Back when I lived in Outremont about six years ago, there weren’t a lot of affordable and delicious dinner places in the Parc and Bernard area – and nothing even close to the new Délicieux Veg Fusion Café.
There were tons of breakfast and lunch places, but dinner out meant either expensive sushi, expensive Italian/French, expensive mussels or greasy Chinese. Any vegetarian options? Nope – the Café Dépanneur closed early.
But now, there are a couple more options – Greek spanikopita being the closest – yet to get decent vegetarian fare, you still need to take a walk, either south on Parc Avenue to Café Resonance or way over to Aux Vivres on St-Laurent. Crudessence and La Panthère Verte both left their St-Viateur locations and there’s no Copper Branch up here.
So when the Fruiterie du Mile-End bought the old Em Café space and partnered with family friend Ilyas Butt, he saw a need for a healthy, casual vegan place with good food. Vague, yes. Here’s what that translated into: eye-popping rice and turmeric-quinoa bowls, tempeh and chickpea omelet sandwiches on homemade sesame seed buns and pesto and pistachio wraps, organic açai bowls, smoothies, gluten free donuts, Algerian pastries and enough in-house vegan gelato and sorbets to make a dairy-free sweet tooth swoon.
“You have to think about what you’re eating,” the restaurant veteran and software developer told myself and fellow food blogger Ksenia Prints of At the Immigrant’s Table. (Note: We didn’t pay for our food but our opinions are our own. The gorgeous photos are Ksenia’s.) “We’re not targeting just vegan. It’s a passion helping people eat healthier.”
To me, this sounded a bit like David Côté, formerly of Crudessence, who championed raw food back when Montreal didn’t believe in wheat grass. The 100% raw restaurant is now “just” vegan to be a little more accessible. But Délicieux is trying to be even more so. That’s why they have fake vegan ginger chicken with the Délicieux Veg Fusion bowl and Bâcha Kuccha pita sandwich and are planning on launching a sandwich soon with vegan beef. None of the faux meats are gluten free, but for people transitioning to a vegan diet or for non-began friends coming to the restaurant who don’t believe a meal is complete without meat, it’s a strong option.
Throw in the fact that the restaurant is 90% organic, has a competitive price point and almost nothing is deep-fried (order those baked sweet potato fries and shallow-fried Algerian jalebi pastries – they’re similar to the Indian version but made with rice flour and don’t involve sweetened condensed milk) and you’ve got the makings of a winner.

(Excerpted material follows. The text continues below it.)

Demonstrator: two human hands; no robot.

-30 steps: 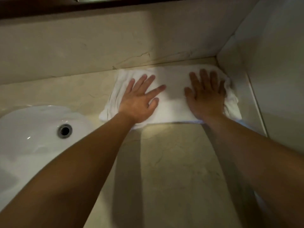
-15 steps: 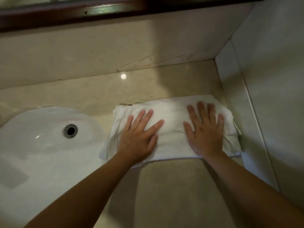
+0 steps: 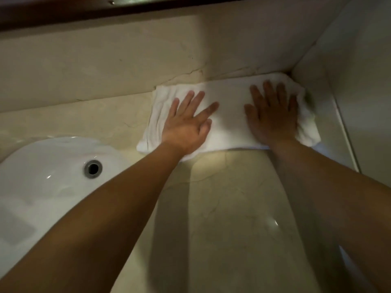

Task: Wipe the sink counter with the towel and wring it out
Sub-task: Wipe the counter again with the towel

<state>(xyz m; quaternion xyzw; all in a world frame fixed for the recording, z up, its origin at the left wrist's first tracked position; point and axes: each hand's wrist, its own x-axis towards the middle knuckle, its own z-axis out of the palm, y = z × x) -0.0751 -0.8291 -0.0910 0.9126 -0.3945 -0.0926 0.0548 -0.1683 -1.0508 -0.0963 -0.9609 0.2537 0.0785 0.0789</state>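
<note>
A white folded towel (image 3: pixel 228 115) lies flat on the beige marble sink counter (image 3: pixel 232 208), pushed into the back right corner against the backsplash and the side wall. My left hand (image 3: pixel 188 123) presses on the towel's left half with straight, spread fingers. My right hand (image 3: pixel 273 115) presses flat on the right half, fingers pointing toward the back wall. Both arms reach forward across the counter.
A white sink basin (image 3: pixel 42 182) with a round metal overflow hole (image 3: pixel 93 168) sits at the left. The marble backsplash (image 3: pixel 105 66) runs along the back under a dark wooden frame (image 3: pixel 63 11). A pale side wall (image 3: pixel 359 81) bounds the right.
Both hands pulled the towel toward me half a second ago, then pushed it back away into the far right corner, staying flat on it throughout.
</note>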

But it all came down to the food. So Ksenia and I went to work.
How good can a rice bowl be?
Every vegetarian restaurant these days seems to have a rice bowl. And there’s a reason: they’re generally delicious. Combine a bunch of colours, textures, tastes on a bed of comforting grains or seeds and pour over a sweet and/or sour and/or salty and/or spicy sauce and your tongue gets set a-tingling. For example, I love Café Resonance‘s rice bowls, which are a couple dollars less expensive than Délicieux Veg Fusion Café‘s, but there’s a freshness and variety of flavour in Délicieux that wins out.
For example, Délicieux‘s Indian Diva Bowl’s ($12) combines roasted Tandoori potatoes and tofu cubes with spiced chickpeas, shredded sweet-pickled beets, fresh mango, cherry tomatoes, cucumbers and al dente cauliflower. The sauce is oil-free and is made with mango chutney as its base. One of the best things about this bowl is that it didn’t make me thirsty for the rest of the evening like the sauerkraut and kimchi at Résonance or tempeh-topped buddha bowl at Aux Vivres.

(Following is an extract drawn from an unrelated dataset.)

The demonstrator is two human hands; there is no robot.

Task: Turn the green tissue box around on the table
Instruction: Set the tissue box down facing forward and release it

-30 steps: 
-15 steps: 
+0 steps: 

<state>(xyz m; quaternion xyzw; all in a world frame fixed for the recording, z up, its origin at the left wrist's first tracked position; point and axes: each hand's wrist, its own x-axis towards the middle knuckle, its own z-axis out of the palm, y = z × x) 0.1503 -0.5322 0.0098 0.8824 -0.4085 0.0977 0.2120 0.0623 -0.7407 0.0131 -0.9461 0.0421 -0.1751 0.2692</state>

I also like the bowls at Copper Branch, but I feel like they’re really oily and not as crunchy, fresh and elegant as Delicieux‘s. And while Aux Vivres was the first in the city to do rice bowls, (their Dragon Sauce is famous, after all), you don’t always want to eat the same thing. Besides, the price is a touch higher at Aux Vivres.
All of Délicieux‘s bowls come on a base of brown rice, turmeric quinoa or organic soba noodles. The noodles aren’t gluten free (most commercial soba is a mix of gluten free buckwheat flour and non-gluten free wheat flour), but most of Délicieux‘s menu is. You can get any burger or sandwich on a freshly made buckwheat crêpe instead of the specially made beet juice-, spinach- or turmeric-coloured breads and wraps. And you should get that crêpe to have the Temphisto burger: a combo of sweet-marinated tempeh with a compressed chickpea omelet (fresh seasoned chickpeas pressed into a patty). The same omelet doubles on the all-day breakfast menu as an egg-free egg sandwich with lettuce, tomatoes and vegan mayo.
Here’s how it’s made:
Take a freshly made buckwheat crêpe (there’s a crêpe slab at the front of the restaurant by the window so you can watch from the street). Squeeze on some jalapeño vega mayo and then some slices of chickpea omelet.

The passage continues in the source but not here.